M. Adrien Taquet. La loi prévoyait une période transitoire de deux ans, pendant laquelle devait paraître le décret. Je ne me souviens plus de son contenu dans le détail. Il devait prévoir, en gros, la nécessité d’un renforcement éducatif, d’un encadrement et d’autres mesures pas très coûteuses ni contraignantes, suffisamment souples pour être mises en œuvre sans trop de difficultés. Très sincèrement, je ne vois pas trop pourquoi ce décret-là n’a pas été publié. On a trop attendu… Ce n’est pas admissible, j’ai eu l’occasion de le dire régulièrement. Il en va de même pour les décrets relatifs aux normes et aux taux d’encadrement.
Je suis globalement d’accord avec vous, madame Amiot, au sujet des ADEPAPE. Pour tout vous dire, j’avais l’idée de fixer dans le code de l’action sociale et des familles un pourcentage du budget des départements – de l’ordre de 0,5 % – devant être alloué à ces associations qui, dans un certain nombre de collectivités, et en dépit de leur indépendance, font partie intégrante du système, puisque certaines tâches leur sont même parfois déléguées. Nous avons un peu étudié cette possibilité avec mon cabinet, peut-être aussi avec les services, mais nous n’avons malheureusement pas réussi à résoudre ce qui coinçait. Beaucoup d’ADEPAPE n’ont pas de visibilité au-delà d’un ou deux ans, ce qui ne leur permet pas de travailler sereinement ni de se projeter dans l’avenir.

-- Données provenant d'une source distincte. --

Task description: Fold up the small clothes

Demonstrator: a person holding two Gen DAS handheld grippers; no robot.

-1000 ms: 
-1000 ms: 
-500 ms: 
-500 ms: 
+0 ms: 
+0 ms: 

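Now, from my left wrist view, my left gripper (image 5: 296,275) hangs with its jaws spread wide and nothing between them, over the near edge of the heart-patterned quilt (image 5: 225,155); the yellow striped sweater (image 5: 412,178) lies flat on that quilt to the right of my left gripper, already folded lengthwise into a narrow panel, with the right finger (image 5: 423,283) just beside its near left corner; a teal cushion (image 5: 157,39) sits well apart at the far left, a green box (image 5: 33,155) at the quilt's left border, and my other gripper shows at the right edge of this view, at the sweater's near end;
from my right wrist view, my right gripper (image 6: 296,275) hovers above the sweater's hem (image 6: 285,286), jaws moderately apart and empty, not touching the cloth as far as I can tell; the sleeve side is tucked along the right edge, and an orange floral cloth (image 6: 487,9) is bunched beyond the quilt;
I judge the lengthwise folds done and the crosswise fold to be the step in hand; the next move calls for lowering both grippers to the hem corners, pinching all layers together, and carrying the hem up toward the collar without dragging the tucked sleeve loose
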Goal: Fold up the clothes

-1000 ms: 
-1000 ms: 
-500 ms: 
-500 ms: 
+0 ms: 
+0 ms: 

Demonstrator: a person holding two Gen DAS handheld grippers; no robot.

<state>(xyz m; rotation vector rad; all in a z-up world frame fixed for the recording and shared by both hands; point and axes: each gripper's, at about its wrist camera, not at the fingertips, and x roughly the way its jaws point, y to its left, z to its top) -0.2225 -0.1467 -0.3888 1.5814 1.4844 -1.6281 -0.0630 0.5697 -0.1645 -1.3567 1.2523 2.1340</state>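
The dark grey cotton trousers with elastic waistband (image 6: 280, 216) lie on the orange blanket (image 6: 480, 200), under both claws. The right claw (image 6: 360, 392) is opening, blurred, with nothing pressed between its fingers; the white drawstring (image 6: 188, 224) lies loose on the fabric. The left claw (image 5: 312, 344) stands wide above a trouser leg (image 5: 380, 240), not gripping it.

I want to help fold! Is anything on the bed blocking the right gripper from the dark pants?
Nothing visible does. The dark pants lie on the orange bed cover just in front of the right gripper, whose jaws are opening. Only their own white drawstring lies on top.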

S’agissant de l’administration de psychotropes aux enfants, un rapport du Haut Conseil de la famille, de l’enfance et de l’âge a relevé la même chose que vous, madame Ozenne. Cette question renvoie plus largement à la pénurie de professionnels de santé et au manque de moyens de la pédopsychiatrie, un problème qui dépasse le cadre de l’aide sociale à l’enfance mais se pose de manière encore plus prégnante pour les enfants protégés, dont les besoins sont beaucoup plus grands. Le manque de soignants ouvre effectivement la voie à une utilisation dévoyée de ces médicaments.
Nous n’avons pas parlé des comités départementaux de la protection de l’enfance, des instances créées dans dix départements dans le cadre d’une expérimentation de cinq ans. À l’époque, certains départements et le Sénat nous ont empêchés d’aller plus loin, mais je suis convaincu de la nécessité de généraliser ce dispositif fondamental qui permet un véritable pilotage territorial de la protection de l’enfance. Je ferai la même remarque concernant le recours aux contrats pluriannuels d’objectifs et de moyens.
L’un de vous a parlé des outre-mer, qui méritent un travail approfondi compte tenu du carnage qui s’y déroule. Je regrette de ne pas avoir fait suffisamment pour ces territoires.
Nous avons peu abordé le sujet des mineurs auteurs, pourtant crucial puisque 50 % des auteurs de violences sexuelles sur mineurs sont d’autres mineurs.
J’aimerais enfin vous sensibiliser à un enjeu bâtimentaire. De nombreux foyers sont en déshérence ou ne respectent pas les normes en vigueur, notamment en matière d’intimité. La Caisse des dépôts a publié la semaine dernière un rapport dans lequel elle propose d’utiliser ses leviers d’action pour favoriser les investissements dans la rénovation et la modernisation de tous les foyers de l’aide sociale à l’enfance.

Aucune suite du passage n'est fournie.